Both the Hebrew Bible and the Vedic-Puranic corpus are structured records that talk at length about quantitative and spatial categories which other ancient documents touch on only obliquely. The categories below name the kinds of textual claim, with examples from each tradition, and where they test against landscape evidence.

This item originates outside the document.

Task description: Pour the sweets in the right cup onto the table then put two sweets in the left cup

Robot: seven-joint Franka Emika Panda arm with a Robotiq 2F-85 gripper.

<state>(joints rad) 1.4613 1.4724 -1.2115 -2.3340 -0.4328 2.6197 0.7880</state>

| Category | What the texts describe | Where it tests against landscape |
|---|---|---|
| Scale | Population counts (Numbers, Mahabharata army figures); city dimensions (1 Kings, Ramayana descriptions of Ayodhya); yuga durations and ritual generation depth | Settlement extent; demographic plausibility; chronological scale |
| Time | Genealogies (Genesis, Vishnu Purana); jubilee and yuga cycles; calendar systems and regnal years | Stratigraphic sequencing; dendrochronology calibration |
| Geography | Boundaries (Numbers, Joshua); place-name etymologies; route descriptions; Sarasvati and Sapta-Sindhu river geography | Survey targeting; route reconstruction; paleochannel mapping |
| Ritual architecture | Tabernacle and Temple measurements (cubit precision); Sulba Sutra fire-altar specifications (angula precision); orientation, materials, geometry | Building plans; architectural analogues; geometric reconstruction |
| Astronomical cycles | Pesach timing, harvest cycles, sabbath rhythm; nakshatra, lunar/solar yajna timing, eclipse references | Site orientation; agricultural calendars |
| Population movement | Exoduses, exiles, migrations; Aryan-migration / indigenous-development debate; settlement and dispersal patterns | Settlement waves; material-culture transitions |
| Built environments | Gates, walls, water systems, terracing; Vedic city descriptions; Harappan settlement geography along the Sarasvati paleochannel | Engineering surveys; GPR and magnetometry targets |
Reading either corpus extensively trains a particular pattern-matching against scale, orientation, and time-depth that modern technical training rarely produces on its own. Large-landform archaeology is precisely the discipline where that pattern-matching has leverage — what radar, LiDAR, and multispectral imagery detect is scale, orientation, and structure organised by purpose.